## Action item
When a line in the records contains the string "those", copy that line.

## Material for this exercise
════════════════════

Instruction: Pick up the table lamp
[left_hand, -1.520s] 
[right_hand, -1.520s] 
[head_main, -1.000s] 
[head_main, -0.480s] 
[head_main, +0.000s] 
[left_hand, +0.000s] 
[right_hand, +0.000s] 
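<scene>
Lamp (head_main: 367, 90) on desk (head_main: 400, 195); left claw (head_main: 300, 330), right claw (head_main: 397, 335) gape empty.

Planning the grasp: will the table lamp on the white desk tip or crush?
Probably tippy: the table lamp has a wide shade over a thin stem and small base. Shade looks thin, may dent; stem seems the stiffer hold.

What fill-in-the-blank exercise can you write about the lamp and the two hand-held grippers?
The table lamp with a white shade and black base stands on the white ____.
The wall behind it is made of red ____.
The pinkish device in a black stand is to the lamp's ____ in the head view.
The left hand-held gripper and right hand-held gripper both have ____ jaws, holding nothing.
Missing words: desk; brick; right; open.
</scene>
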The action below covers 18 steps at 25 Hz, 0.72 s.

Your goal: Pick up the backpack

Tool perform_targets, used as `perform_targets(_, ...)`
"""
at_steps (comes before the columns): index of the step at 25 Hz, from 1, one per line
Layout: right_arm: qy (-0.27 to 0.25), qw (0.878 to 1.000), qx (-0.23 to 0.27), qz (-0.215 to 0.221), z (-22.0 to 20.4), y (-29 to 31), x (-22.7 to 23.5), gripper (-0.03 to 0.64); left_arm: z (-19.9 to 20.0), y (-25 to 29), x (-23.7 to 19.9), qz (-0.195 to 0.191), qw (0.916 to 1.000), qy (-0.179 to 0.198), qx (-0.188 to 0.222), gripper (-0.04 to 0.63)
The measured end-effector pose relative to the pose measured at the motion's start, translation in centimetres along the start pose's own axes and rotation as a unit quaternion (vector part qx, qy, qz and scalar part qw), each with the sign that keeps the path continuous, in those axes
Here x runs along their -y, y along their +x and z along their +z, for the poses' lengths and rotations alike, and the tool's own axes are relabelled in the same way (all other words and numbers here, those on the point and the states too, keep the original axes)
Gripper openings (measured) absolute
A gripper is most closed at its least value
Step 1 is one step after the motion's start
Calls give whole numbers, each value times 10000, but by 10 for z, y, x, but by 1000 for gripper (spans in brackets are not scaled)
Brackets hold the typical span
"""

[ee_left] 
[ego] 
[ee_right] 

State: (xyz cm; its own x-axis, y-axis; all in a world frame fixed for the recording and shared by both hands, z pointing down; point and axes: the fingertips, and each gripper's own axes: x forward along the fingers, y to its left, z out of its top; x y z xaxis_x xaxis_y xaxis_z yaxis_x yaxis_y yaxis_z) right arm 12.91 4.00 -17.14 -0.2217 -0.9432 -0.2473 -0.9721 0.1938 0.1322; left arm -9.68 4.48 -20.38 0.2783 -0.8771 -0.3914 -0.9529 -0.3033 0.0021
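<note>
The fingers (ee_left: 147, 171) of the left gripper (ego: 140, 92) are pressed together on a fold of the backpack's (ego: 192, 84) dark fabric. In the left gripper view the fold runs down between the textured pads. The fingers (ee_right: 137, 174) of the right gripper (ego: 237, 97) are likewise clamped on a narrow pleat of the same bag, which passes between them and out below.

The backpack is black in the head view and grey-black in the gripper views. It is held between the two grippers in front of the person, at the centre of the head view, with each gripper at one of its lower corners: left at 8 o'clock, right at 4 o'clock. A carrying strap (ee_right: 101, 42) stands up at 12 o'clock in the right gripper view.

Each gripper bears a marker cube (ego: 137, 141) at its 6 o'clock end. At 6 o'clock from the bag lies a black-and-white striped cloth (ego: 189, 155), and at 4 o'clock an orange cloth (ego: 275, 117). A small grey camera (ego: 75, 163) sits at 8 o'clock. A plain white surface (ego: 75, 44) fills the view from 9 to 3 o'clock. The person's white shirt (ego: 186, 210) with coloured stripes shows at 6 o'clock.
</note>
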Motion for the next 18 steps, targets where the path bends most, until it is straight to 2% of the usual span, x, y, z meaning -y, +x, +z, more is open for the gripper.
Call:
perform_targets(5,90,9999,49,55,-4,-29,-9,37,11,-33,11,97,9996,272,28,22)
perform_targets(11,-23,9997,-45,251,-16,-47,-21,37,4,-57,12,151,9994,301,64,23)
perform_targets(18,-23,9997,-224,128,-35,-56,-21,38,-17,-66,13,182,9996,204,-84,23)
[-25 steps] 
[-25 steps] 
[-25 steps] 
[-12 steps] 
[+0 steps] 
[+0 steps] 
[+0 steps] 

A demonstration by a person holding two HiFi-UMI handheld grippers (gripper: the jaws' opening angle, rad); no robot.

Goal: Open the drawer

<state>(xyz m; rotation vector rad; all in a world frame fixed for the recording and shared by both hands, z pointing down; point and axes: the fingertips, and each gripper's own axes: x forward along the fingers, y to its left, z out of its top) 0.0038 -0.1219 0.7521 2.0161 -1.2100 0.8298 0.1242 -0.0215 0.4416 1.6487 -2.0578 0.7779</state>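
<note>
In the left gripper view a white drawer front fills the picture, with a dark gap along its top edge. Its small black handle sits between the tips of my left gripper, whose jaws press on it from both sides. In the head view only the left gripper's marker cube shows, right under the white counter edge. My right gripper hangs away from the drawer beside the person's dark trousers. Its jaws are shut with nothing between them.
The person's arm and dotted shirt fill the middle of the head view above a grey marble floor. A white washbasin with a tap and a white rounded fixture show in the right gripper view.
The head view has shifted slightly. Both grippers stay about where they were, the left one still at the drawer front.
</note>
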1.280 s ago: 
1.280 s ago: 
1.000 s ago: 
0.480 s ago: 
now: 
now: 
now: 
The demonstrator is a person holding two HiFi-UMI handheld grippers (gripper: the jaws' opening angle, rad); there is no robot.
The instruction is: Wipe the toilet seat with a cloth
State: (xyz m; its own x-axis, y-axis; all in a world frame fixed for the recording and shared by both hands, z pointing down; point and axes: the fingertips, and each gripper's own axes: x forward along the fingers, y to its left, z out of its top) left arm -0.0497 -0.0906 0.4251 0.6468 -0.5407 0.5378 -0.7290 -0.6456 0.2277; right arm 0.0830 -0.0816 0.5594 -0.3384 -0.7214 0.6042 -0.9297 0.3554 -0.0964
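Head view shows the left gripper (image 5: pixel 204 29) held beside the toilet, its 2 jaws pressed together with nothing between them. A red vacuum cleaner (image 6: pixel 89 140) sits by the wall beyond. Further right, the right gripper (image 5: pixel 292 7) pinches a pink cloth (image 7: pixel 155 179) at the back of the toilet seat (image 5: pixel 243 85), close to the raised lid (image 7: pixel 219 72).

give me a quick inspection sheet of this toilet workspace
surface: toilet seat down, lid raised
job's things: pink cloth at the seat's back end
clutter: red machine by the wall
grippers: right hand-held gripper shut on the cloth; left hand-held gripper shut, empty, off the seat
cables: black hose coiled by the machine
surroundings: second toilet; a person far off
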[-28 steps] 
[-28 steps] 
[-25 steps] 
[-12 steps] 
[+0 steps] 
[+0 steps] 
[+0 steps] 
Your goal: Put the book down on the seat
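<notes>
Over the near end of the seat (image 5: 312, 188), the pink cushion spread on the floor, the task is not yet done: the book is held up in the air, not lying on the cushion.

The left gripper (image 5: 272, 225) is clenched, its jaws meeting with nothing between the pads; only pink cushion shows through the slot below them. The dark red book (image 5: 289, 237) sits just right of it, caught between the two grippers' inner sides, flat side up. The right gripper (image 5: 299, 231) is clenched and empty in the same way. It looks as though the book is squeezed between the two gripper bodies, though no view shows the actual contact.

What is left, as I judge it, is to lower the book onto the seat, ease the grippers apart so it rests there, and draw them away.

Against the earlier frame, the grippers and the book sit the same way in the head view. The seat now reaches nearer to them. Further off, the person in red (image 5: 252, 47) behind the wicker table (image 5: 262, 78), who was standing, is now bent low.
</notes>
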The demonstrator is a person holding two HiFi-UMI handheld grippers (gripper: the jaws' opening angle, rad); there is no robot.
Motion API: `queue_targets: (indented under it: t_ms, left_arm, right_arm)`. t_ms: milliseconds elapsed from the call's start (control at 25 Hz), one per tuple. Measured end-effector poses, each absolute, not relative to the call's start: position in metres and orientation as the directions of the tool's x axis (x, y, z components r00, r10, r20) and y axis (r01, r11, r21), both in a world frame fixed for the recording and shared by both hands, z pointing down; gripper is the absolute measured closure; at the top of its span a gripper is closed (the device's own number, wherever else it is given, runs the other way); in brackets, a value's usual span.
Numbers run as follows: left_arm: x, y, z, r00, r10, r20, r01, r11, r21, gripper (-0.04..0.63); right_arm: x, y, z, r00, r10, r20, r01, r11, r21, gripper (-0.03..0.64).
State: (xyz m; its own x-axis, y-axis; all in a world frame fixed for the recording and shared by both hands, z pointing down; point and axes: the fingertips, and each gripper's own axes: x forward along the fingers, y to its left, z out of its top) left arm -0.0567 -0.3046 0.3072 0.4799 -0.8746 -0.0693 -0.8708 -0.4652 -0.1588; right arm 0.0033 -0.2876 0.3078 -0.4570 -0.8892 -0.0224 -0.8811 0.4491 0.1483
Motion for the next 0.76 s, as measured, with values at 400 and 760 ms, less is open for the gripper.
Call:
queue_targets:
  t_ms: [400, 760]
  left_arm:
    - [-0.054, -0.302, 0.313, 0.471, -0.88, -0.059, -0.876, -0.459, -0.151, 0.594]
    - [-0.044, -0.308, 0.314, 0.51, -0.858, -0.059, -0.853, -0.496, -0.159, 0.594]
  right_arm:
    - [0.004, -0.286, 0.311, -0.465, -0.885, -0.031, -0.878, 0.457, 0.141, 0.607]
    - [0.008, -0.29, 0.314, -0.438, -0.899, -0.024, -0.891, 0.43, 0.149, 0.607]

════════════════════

## Exercise answer
The measured end-effector pose relative to the pose measured at the motion's start, translation in centimetres along the start pose's own axes and rotation as a unit quaternion (vector part qx, qy, qz and scalar part qw), each with the sign that keeps the path continuous, in those axes
Here x runs along their -y, y along their +x and z along their +z, for the poses' lengths and rotations alike, and the tool's own axes are relabelled in the same way (all other words and numbers here, those on the point and the states too, keep the original axes)

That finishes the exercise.